Now of course radio has changed again and in the USA hundreds and thousands of radio stations, catering for all musical preferences, are blasting out from millions of Digital radios and Internet stations.  There are shock jocks, radio phone in presenters with a glorious sense of improvisation, talk show maestros and then there were ground breaking programmes such as the Goons and the Archers, two BBC institutions that broke the mould in 1950s radio.

So it is that we thank radio for giving us two of the sweetest sounding sports commentators it has ever been your privilege to open your ears to. During the 1970s BBC Radio 2 presented us with Bryon Butler and Peter Jones, football commentators par excellence. Through a deafening cacophony of interference from a thousand other stations, Butler and Jones painted artistic pictures with their heartfelt descriptions of classic football matches. Their voices were instantly recognisable in much the way that the marvellous cricket aficionado John Arlott had made his voice as familiar as the National Anthem. 

It's National Radio Day. Undeniably it wakes you up in the morning or if it's the weekend you'll probably turn over in bed and just ignore it.
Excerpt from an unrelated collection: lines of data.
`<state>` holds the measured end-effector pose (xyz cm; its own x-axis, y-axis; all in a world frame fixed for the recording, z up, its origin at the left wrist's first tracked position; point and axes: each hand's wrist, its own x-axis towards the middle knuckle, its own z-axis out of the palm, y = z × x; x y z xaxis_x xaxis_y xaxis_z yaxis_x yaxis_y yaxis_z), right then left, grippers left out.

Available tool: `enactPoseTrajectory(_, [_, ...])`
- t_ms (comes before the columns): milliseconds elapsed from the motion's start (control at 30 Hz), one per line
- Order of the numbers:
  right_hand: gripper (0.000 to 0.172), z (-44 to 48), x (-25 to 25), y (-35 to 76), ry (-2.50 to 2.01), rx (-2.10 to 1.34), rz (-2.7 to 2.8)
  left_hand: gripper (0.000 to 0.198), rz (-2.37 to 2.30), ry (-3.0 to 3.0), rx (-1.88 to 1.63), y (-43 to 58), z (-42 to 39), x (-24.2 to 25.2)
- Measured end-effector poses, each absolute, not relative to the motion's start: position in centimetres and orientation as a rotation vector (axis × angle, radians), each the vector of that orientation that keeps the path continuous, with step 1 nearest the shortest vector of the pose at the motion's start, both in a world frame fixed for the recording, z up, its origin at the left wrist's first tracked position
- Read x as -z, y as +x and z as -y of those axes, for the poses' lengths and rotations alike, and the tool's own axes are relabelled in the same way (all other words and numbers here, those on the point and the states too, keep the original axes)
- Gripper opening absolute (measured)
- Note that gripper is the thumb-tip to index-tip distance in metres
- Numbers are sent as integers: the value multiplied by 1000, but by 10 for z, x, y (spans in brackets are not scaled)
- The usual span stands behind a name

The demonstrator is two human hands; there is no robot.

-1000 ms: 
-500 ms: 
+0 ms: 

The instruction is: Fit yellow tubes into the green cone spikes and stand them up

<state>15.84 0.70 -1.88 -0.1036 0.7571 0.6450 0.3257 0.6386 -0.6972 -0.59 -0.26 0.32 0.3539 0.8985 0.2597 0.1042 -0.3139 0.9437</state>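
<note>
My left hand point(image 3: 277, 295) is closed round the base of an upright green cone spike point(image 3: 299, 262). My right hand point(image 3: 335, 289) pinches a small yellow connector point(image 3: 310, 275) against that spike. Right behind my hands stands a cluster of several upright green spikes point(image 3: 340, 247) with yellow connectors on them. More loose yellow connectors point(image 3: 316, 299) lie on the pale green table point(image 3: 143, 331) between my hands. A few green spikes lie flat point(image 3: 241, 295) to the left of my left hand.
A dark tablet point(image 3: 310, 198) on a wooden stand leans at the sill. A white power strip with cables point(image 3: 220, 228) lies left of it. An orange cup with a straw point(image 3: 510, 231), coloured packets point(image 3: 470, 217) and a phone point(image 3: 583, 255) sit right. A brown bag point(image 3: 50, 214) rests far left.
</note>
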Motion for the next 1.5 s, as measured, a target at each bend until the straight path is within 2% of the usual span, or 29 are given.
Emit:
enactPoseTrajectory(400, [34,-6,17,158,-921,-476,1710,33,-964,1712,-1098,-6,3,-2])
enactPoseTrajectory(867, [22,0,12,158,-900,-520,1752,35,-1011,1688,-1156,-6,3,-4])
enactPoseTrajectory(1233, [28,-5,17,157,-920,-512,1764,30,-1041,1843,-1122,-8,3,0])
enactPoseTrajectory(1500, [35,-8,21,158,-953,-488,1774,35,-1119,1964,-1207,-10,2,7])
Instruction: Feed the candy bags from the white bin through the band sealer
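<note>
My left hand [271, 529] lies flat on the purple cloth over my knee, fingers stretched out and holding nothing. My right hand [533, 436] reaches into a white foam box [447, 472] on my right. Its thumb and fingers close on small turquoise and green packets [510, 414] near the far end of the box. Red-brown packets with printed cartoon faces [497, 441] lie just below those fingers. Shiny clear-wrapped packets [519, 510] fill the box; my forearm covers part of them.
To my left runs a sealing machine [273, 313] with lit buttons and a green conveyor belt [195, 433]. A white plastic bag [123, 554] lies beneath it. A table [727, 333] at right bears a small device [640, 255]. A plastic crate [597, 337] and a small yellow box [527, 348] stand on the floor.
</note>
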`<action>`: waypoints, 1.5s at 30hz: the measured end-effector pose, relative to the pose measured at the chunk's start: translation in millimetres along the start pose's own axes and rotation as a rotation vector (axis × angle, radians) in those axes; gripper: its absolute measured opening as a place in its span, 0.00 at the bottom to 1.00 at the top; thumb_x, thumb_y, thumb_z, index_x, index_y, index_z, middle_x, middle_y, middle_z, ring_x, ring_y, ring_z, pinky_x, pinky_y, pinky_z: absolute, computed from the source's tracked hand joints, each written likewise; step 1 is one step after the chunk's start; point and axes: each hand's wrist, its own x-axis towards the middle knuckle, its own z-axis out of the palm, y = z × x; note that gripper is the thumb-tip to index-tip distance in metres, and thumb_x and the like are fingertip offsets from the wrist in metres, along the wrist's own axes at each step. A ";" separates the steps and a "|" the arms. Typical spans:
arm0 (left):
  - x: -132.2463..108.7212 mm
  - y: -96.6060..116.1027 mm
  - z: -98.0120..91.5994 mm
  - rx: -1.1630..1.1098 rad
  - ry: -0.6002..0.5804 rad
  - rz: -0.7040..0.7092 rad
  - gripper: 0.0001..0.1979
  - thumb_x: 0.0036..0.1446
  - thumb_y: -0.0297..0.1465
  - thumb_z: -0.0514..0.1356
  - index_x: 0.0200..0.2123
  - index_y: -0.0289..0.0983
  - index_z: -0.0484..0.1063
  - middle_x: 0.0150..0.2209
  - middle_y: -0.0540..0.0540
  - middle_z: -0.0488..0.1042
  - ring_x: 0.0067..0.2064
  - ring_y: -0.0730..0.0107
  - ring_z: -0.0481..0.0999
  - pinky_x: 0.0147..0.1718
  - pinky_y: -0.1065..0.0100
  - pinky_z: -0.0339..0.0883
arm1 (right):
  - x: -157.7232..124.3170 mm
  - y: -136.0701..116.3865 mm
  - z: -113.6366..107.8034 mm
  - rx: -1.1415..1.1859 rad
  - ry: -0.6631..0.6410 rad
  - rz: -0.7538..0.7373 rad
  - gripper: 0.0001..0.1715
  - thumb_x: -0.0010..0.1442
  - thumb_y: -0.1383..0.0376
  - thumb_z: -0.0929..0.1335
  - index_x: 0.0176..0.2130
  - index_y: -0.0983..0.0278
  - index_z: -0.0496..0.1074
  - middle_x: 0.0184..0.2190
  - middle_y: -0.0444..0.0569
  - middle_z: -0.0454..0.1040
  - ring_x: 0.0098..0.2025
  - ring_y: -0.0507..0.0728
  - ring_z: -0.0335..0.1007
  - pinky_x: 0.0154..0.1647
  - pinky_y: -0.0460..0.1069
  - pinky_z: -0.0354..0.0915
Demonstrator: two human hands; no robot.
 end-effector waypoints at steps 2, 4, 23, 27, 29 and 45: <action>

Radio echoes the sentiments of the popular zeitgeist, provocative, always fascinating, utterly enjoyable and mood setting for the day. Radio once came out of a lovely turquoise box in our family kitchen as you were growing up and then stopped working because the batteries refused to work. But you have to put on the radio because TV could never do it justice. It's on in the background and always there should you need it. Thankyou Guglielmo Marconi. You're a scholar and a gentleman.